CVApr 20, 2018

ConnNet: A Long-Range Relation-Aware Pixel-Connectivity Network for Salient Segmentation

arXiv:1804.07836v270 citations
Originality Highly original
AI Analysis

This addresses the problem of segmenting attention-grabbing regions for computer vision applications, offering a simpler and faster method compared to previous multi-step approaches.

The paper tackles salient segmentation by reformulating it as a pixel-pair connectivity prediction task, achieving state-of-the-art performance with reduced inference time.

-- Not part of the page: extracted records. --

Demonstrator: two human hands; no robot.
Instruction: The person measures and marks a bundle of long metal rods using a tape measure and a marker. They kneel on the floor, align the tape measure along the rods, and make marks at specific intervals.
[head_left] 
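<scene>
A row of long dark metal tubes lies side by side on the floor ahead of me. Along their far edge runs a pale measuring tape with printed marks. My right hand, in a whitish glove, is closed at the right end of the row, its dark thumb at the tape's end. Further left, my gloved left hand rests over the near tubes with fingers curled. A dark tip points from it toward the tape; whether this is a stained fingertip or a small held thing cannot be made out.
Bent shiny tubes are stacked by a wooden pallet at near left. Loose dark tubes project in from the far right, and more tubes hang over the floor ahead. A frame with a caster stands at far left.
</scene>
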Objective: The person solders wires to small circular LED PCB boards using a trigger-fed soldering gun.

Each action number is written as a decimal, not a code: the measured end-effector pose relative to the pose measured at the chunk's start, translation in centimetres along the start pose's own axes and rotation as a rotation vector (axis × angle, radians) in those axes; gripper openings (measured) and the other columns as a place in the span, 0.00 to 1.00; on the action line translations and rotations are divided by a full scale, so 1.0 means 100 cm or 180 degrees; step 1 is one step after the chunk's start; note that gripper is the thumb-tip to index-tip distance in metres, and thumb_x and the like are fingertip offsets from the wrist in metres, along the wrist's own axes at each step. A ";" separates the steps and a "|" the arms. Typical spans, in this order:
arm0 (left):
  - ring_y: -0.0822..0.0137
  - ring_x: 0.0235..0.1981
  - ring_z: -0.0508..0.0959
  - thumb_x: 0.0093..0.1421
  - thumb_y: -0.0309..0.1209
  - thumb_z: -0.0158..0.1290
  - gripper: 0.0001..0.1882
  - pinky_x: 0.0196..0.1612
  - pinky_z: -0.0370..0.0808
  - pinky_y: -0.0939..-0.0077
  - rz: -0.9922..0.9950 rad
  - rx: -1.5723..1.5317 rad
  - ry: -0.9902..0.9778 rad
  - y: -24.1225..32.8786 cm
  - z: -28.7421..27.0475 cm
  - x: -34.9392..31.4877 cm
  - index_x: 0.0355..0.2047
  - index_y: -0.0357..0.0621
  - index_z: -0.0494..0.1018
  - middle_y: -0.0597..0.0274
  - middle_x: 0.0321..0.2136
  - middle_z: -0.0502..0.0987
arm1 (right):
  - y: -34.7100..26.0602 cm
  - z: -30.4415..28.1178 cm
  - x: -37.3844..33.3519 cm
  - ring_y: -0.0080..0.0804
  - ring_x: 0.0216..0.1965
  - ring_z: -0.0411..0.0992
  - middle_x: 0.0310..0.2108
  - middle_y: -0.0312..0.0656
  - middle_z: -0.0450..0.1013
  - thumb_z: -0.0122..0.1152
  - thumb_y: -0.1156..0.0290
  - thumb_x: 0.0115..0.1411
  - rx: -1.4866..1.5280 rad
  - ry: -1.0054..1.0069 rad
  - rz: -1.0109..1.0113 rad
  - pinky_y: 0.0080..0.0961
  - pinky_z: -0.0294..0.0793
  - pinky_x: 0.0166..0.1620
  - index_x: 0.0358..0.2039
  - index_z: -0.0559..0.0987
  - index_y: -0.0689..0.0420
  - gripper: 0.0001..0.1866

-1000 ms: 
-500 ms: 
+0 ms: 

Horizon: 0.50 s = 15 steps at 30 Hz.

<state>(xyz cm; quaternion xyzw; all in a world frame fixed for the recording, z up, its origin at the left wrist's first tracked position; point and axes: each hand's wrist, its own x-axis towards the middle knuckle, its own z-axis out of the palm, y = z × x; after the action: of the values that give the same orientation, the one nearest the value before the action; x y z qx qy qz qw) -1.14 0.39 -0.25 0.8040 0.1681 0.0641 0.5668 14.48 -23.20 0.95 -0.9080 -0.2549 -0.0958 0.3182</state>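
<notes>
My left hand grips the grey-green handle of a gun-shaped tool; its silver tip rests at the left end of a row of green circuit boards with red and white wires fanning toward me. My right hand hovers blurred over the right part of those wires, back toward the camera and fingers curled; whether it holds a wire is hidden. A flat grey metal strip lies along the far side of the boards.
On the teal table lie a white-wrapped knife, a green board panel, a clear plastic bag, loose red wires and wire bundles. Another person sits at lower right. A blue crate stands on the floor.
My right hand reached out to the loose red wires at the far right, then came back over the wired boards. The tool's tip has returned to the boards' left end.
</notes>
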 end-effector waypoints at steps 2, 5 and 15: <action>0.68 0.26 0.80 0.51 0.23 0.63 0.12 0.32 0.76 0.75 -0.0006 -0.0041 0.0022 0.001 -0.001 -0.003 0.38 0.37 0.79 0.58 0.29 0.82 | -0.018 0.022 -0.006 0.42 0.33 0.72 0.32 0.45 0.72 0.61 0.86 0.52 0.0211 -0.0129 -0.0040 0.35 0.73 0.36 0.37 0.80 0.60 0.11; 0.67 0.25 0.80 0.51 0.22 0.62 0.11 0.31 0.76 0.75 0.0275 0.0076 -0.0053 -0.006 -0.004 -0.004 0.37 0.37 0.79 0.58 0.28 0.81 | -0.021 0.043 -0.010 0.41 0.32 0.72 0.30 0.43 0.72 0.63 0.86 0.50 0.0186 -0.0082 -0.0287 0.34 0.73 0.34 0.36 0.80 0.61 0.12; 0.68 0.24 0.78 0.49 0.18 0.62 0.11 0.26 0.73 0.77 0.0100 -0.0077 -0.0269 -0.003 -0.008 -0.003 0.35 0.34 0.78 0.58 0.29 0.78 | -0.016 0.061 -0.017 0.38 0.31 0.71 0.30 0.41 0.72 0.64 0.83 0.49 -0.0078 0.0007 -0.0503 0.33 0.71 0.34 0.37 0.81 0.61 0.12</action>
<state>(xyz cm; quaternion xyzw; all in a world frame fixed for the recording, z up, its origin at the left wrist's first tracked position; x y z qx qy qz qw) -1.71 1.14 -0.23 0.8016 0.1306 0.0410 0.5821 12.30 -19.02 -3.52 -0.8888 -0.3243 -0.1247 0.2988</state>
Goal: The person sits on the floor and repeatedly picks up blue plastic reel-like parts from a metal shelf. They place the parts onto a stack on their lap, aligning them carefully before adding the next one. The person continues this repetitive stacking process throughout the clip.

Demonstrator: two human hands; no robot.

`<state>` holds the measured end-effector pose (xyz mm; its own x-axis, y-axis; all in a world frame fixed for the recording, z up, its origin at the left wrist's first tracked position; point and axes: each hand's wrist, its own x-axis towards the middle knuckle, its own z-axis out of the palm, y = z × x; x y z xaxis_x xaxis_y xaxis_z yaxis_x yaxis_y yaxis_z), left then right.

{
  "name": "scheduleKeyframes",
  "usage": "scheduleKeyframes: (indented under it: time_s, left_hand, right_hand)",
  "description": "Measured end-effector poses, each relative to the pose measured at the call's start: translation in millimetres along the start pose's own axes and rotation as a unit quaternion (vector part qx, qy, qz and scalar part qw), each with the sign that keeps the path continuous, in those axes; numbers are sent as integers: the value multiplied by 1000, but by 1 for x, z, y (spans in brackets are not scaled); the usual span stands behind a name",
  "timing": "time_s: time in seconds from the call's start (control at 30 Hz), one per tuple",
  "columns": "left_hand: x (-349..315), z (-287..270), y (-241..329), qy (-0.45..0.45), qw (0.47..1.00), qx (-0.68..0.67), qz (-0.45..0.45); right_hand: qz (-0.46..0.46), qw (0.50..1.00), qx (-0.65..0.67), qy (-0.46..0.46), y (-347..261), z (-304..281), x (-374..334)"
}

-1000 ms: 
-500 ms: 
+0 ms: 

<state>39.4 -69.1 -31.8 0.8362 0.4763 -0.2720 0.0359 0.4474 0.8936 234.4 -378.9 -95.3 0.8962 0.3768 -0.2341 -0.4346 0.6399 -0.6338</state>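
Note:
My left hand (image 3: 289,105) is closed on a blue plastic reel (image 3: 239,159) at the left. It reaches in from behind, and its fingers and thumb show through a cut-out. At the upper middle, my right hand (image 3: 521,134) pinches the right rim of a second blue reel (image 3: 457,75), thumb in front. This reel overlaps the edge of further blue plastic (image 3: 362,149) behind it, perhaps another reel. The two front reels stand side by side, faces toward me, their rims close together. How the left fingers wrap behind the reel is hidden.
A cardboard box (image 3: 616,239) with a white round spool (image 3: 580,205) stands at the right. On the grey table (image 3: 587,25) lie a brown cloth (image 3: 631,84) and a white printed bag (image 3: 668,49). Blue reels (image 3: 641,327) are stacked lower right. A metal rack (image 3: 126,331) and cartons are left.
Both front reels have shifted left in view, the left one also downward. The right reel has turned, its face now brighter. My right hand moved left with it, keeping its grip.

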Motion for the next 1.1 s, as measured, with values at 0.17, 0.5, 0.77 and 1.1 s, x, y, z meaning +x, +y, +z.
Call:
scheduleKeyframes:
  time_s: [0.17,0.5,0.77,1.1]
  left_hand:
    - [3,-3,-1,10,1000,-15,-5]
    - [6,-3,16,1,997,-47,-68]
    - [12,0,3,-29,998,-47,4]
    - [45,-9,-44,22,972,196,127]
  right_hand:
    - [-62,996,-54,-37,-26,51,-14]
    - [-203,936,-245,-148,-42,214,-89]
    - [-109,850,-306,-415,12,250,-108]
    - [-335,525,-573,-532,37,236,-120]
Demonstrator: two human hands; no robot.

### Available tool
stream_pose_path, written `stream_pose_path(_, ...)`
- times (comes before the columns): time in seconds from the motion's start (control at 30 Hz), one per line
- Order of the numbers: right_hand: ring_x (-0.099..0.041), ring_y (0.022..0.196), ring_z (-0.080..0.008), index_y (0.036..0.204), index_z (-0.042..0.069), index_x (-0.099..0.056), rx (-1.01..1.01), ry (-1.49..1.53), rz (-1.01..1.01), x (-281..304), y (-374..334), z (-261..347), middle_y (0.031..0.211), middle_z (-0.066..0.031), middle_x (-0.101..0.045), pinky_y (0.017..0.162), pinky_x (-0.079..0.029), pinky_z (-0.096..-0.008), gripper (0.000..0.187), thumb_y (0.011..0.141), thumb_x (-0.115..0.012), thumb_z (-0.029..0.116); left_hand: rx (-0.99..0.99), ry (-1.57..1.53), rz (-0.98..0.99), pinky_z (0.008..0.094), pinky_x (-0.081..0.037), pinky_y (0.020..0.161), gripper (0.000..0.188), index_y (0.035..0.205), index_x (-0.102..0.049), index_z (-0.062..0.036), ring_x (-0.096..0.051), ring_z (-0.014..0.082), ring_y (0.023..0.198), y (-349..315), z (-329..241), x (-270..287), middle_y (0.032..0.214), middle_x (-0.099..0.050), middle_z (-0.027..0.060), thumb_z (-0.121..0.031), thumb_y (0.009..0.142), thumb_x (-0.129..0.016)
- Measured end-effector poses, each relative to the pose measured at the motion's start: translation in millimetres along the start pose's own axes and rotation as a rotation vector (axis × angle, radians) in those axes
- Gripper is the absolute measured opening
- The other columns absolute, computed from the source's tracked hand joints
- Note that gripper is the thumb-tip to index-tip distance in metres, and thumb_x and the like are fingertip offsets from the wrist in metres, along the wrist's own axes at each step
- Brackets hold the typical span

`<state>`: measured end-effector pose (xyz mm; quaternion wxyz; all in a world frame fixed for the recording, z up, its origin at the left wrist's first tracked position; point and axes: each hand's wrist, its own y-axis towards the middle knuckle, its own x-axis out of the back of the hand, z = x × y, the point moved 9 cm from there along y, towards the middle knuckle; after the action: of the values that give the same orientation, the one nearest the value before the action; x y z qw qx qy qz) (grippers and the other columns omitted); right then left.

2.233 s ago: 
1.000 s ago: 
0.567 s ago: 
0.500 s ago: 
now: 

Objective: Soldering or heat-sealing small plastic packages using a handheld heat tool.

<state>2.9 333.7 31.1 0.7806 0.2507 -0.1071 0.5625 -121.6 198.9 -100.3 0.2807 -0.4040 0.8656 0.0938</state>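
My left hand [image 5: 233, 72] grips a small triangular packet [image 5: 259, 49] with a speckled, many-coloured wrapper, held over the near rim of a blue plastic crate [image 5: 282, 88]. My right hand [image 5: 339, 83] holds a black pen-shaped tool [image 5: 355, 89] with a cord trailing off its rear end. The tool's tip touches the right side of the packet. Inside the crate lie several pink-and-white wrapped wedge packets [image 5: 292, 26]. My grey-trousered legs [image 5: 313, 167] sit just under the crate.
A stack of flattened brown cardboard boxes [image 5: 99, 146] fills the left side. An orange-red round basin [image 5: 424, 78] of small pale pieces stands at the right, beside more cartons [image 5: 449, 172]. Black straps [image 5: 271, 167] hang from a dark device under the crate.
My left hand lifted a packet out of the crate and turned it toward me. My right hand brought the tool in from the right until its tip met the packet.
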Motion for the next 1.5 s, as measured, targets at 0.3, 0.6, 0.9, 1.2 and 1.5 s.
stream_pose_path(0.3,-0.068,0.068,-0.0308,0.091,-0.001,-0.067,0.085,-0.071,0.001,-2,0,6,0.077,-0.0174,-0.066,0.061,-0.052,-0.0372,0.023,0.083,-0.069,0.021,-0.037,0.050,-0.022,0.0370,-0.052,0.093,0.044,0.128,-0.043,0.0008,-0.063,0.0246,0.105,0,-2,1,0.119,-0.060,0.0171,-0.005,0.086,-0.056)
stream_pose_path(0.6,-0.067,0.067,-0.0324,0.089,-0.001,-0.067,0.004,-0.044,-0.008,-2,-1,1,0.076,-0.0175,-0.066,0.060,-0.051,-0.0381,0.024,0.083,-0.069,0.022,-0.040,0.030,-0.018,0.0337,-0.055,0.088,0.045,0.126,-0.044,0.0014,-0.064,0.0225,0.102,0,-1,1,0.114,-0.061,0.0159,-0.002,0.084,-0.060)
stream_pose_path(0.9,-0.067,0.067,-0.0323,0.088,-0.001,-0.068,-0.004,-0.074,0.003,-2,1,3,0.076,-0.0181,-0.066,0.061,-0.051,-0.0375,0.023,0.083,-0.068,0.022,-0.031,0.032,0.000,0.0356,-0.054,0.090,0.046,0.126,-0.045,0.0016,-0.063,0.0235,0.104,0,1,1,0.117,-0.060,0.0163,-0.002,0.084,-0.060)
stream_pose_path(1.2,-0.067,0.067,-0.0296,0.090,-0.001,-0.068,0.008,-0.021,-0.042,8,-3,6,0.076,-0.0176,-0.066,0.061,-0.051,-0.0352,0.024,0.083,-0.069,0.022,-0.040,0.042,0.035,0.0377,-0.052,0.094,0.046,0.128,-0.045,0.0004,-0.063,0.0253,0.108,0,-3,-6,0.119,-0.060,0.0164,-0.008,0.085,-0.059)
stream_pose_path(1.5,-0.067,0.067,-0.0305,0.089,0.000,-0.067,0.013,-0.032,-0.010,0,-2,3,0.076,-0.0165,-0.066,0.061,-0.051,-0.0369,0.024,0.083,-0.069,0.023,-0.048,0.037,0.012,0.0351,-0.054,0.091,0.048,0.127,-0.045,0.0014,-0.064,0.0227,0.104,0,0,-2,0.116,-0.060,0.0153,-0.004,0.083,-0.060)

Salient segmentation aims to segment out attention-grabbing regions, a critical yet challenging task and the foundation of many high-level computer vision applications. It requires semantic-aware grouping of pixels into salient regions and benefits from the utilization of global multi-scale contexts to achieve good local reasoning. Previous works often address it as two-class segmentation problems utilizing complicated multi-step procedures including refinement networks and complex graphical models. We argue that semantic salient segmentation can instead be effectively resolved by reformulating it as a simple yet intuitive pixel-pair based connectivity prediction task. Following the intuition that salient objects can be naturally grouped via semantic-aware connectivity between neighboring pixels, we propose a pure Connectivity Net (ConnNet). ConnNet predicts connectivity probabilities of each pixel with its neighboring pixels by leveraging multi-level cascade contexts embedded in the image and long-range pixel relations. We investigate our approach on two tasks, namely salient object segmentation and salient instance-level segmentation, and illustrate that consistent improvements can be obtained by modeling these tasks as connectivity instead of binary segmentation tasks for a variety of network architectures. We achieve state-of-the-art performance, outperforming or being comparable to existing approaches while reducing inference time due to our less complex approach.